Items from a data source:
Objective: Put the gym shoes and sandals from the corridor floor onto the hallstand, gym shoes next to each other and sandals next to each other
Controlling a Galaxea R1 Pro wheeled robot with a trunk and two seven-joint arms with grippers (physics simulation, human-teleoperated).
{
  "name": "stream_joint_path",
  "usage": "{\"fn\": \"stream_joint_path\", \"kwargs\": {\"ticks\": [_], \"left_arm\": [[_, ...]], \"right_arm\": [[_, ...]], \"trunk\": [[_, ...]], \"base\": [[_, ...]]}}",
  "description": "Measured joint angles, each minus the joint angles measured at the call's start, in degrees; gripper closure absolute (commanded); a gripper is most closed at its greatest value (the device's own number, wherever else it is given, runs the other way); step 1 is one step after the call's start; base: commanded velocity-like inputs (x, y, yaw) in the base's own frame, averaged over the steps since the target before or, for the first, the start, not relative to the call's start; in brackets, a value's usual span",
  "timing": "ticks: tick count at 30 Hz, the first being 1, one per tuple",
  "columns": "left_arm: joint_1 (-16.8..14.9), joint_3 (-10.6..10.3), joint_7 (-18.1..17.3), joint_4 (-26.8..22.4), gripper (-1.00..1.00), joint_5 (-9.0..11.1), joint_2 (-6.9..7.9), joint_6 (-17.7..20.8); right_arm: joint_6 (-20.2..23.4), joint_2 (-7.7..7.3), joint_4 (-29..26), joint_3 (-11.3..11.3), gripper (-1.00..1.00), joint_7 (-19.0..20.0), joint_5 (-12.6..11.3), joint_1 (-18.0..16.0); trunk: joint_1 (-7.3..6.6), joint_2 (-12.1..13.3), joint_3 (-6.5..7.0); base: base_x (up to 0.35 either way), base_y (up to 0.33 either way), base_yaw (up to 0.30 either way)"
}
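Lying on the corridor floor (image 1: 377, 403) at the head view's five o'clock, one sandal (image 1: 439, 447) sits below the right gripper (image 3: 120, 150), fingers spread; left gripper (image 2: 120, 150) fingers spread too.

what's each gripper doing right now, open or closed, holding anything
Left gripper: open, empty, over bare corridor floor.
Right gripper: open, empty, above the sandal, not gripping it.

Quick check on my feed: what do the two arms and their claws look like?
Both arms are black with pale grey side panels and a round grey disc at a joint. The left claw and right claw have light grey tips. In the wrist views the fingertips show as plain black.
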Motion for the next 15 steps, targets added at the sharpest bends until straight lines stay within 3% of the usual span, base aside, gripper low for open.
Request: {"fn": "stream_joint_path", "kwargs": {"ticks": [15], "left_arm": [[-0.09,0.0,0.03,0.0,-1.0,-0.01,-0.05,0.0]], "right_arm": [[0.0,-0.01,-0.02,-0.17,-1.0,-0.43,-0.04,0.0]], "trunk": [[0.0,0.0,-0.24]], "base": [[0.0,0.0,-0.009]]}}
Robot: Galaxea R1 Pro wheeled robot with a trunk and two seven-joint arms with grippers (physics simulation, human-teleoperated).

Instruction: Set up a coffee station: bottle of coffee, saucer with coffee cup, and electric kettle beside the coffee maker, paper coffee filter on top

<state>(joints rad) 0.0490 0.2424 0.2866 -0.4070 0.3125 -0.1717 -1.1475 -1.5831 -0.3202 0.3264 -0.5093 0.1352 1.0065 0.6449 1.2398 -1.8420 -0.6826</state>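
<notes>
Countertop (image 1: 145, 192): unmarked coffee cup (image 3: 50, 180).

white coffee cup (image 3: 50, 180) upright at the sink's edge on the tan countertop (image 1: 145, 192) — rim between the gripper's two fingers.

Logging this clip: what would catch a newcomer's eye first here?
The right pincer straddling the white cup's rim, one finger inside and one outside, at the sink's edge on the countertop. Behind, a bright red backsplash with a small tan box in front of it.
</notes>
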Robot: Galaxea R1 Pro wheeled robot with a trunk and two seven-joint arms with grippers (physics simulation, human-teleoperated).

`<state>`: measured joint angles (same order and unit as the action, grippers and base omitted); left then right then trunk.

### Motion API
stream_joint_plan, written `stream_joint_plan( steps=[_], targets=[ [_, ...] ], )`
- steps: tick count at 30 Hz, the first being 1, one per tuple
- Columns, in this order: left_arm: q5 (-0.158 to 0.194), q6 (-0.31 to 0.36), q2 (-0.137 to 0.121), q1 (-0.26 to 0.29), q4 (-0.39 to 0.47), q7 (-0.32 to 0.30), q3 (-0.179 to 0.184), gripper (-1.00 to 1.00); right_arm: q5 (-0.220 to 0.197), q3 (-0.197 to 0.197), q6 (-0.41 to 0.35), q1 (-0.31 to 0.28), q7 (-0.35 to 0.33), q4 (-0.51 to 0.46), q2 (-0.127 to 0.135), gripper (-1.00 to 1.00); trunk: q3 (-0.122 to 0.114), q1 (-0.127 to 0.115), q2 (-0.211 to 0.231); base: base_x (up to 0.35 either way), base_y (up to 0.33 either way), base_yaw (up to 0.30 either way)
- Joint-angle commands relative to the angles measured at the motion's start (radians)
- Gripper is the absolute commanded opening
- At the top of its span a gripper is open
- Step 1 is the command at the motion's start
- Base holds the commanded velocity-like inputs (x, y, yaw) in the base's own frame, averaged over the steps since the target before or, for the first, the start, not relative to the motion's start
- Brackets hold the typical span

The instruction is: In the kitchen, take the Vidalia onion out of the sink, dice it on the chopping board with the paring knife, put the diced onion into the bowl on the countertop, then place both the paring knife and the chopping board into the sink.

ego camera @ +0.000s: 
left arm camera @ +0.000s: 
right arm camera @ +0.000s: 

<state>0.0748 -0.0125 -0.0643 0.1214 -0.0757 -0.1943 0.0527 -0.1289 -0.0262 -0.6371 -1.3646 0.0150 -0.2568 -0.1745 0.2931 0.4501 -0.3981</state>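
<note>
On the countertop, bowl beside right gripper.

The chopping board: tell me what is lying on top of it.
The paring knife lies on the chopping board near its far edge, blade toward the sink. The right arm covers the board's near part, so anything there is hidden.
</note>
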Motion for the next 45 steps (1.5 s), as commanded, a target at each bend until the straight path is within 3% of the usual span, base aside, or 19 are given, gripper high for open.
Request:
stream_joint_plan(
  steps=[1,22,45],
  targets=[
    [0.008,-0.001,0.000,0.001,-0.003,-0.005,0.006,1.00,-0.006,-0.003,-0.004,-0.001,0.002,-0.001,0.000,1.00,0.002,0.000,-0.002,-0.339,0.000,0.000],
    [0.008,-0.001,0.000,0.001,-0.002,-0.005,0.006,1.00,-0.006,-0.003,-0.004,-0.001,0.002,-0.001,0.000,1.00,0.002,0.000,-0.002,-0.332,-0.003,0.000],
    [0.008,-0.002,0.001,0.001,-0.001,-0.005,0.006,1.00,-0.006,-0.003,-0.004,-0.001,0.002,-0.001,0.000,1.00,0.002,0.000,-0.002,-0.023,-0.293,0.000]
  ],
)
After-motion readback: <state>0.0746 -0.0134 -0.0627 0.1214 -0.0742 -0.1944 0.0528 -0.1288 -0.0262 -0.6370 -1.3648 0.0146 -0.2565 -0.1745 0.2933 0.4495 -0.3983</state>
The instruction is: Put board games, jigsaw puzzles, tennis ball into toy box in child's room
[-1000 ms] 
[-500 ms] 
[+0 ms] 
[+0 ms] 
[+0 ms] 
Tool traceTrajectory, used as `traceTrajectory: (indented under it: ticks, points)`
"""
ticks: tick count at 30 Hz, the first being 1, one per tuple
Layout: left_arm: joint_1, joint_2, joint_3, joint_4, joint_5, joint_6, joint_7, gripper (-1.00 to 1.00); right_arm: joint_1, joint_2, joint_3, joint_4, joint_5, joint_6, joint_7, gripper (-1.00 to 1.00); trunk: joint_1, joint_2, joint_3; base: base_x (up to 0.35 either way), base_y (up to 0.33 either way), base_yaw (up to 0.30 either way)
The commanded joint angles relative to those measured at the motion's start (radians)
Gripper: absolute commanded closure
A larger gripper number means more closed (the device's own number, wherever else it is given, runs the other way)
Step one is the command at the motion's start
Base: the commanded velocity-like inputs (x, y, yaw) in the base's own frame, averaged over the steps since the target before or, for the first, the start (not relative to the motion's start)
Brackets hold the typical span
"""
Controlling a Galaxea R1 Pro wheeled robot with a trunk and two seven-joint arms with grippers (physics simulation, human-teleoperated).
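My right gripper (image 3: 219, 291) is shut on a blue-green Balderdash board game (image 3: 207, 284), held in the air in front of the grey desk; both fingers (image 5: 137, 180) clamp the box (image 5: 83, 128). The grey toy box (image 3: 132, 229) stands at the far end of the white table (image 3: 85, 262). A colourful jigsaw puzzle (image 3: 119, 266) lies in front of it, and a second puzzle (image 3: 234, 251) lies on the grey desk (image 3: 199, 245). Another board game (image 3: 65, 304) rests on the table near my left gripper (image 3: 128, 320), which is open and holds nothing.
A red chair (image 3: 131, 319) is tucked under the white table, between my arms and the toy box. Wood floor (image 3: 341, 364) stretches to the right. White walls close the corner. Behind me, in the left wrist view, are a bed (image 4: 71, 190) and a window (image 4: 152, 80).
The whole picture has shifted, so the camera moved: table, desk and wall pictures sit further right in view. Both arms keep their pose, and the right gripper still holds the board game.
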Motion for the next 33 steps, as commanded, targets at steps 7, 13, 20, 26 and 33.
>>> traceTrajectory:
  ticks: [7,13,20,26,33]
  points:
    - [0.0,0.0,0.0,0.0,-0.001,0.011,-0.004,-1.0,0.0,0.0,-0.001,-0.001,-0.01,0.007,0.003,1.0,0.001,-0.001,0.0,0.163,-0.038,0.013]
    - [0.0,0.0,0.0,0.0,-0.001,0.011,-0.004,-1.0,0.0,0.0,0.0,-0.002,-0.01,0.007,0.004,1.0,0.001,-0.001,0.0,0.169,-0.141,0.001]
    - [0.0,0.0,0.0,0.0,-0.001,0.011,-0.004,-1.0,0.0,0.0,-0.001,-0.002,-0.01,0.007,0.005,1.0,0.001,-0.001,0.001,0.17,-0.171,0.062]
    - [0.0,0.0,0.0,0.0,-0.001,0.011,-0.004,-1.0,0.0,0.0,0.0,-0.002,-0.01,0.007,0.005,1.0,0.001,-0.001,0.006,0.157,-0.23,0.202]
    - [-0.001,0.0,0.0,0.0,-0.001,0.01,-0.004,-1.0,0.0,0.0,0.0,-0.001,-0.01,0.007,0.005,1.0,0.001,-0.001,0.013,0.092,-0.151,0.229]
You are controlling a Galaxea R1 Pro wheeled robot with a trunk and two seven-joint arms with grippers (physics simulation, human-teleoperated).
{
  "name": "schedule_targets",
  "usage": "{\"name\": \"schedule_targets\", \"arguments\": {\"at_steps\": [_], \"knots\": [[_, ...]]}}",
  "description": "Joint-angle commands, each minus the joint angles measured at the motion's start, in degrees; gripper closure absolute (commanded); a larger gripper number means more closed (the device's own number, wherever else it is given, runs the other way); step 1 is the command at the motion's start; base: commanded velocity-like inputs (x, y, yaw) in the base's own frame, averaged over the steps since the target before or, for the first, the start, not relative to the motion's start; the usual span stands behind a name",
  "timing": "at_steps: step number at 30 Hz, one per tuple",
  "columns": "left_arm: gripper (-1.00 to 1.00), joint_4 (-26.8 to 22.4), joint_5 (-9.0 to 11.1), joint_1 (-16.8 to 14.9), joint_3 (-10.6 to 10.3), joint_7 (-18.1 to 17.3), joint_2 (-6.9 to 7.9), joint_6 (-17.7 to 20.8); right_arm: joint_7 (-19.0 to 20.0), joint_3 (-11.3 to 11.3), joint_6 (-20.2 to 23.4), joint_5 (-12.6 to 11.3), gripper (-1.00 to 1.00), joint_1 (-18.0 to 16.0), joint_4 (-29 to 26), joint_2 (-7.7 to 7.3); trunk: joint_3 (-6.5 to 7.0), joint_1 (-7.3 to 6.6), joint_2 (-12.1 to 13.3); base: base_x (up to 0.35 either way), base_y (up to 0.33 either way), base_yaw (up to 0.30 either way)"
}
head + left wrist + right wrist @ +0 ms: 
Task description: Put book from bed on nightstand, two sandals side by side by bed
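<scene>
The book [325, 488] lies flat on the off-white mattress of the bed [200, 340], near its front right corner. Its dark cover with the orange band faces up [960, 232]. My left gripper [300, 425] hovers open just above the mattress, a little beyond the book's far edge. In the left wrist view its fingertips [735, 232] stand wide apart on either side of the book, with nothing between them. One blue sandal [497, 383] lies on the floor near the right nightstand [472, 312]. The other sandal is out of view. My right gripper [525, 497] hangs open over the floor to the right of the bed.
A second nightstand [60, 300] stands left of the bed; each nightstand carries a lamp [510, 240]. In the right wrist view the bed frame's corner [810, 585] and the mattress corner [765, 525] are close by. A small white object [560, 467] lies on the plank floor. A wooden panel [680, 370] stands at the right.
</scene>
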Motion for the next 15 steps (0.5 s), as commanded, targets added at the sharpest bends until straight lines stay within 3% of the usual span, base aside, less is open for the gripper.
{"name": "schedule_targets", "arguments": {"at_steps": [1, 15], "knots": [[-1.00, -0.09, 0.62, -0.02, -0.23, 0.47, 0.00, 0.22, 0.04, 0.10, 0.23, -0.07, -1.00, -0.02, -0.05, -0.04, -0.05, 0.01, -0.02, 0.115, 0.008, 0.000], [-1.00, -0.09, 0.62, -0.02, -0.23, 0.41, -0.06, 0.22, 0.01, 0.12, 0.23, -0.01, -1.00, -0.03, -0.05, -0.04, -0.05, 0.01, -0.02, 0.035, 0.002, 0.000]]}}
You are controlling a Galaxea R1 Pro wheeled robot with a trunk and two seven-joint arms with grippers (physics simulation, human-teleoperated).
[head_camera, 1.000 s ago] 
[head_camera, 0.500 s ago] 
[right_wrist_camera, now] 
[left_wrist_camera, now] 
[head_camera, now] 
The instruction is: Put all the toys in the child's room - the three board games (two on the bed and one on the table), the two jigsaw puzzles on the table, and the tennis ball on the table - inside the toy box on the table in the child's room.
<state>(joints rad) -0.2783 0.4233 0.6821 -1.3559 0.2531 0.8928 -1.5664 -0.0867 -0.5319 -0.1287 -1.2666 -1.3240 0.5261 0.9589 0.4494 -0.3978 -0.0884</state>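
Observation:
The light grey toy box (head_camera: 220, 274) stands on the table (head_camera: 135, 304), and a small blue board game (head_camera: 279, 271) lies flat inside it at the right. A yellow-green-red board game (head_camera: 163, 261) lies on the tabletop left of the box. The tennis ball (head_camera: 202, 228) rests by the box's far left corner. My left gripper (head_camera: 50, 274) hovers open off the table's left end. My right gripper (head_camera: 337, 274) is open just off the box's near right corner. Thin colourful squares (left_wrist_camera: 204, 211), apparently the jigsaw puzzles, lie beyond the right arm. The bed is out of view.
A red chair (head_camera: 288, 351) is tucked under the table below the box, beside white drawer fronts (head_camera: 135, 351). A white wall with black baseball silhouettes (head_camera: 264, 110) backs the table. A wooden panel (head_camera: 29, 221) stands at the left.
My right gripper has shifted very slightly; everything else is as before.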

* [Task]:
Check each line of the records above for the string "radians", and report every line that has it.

* [Response for this exercise]:
- Joint-angle commands relative to the angles measured at the motion's start (radians)
The commanded joint angles relative to those measured at the motion's start (radians)

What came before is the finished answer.